D. DES CLAUSES CONTRACTUELLES PEU PROTECTRICES DES INTÉRÊTS DE L'ÉTAT CONCÉDANT
1. Ni définition de l'équilibre financier des concessions ni encadrement sérieux de leur rentabilité
La commission d'enquête sénatoriale l'avait mis en évidence en 2020, contrairement aux contrats des concessions les plus récentes, l'équilibre financier des concessions historiques n'est pas défini. Cette situation complique singulièrement l'exercice de suivi de la rentabilité des concessions. Le rapport de la commission soulignait en effet que « si l'équilibre des contrats a bien été défini pour les nouvelles concessions, celui des concessions historiques n'est nulle part précisé, en raison de leur ancienneté et des nombreuses modifications apportées à leur périmètre et à leur durée. En l'absence de définition de cet équilibre, qui met en regard les investissements réalisés et futurs avec les recettes perçues et prévisionnelles, il n'est pas possible d'évaluer, à un instant donné, l'évolution de la rentabilité des concessions par rapport à celle initialement prévue par les contrats ».

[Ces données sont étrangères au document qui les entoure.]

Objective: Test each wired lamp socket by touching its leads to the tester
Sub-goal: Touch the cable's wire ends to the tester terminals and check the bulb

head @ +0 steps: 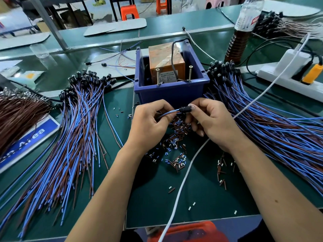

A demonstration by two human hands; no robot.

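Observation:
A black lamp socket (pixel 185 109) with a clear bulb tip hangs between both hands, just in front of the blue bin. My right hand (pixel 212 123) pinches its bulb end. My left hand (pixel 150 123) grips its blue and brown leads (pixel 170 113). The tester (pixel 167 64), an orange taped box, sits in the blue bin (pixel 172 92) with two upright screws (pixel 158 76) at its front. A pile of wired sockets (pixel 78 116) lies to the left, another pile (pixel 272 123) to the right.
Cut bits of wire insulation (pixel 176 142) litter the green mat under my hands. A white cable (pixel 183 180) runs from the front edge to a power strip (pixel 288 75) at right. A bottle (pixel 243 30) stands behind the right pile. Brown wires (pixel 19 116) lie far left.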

Le rapporteur observe ainsi que, faute de définition de l'équilibre financier des concessions historiques, les enjeux relatifs au suivi et à l'encadrement de leur rentabilité ont trop longtemps été totalement ignorés. Jusqu'en 2015, les contrats des concessions historiques ne comportaient ainsi aucun dispositif de nature à encadrer la rentabilité des sociétés concessionnaires.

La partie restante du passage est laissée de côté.